#### DATA PROVIDED
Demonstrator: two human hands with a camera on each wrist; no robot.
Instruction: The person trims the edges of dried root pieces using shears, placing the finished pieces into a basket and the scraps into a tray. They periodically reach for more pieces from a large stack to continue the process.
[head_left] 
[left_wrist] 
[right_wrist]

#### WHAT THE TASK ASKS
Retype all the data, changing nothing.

#### RESULT FOR THIS TASK
Demonstrator: two human hands with a camera on each wrist; no robot.
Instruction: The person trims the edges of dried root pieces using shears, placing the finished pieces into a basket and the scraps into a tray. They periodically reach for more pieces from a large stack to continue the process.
[head_left] 
[left_wrist] 
[right_wrist]

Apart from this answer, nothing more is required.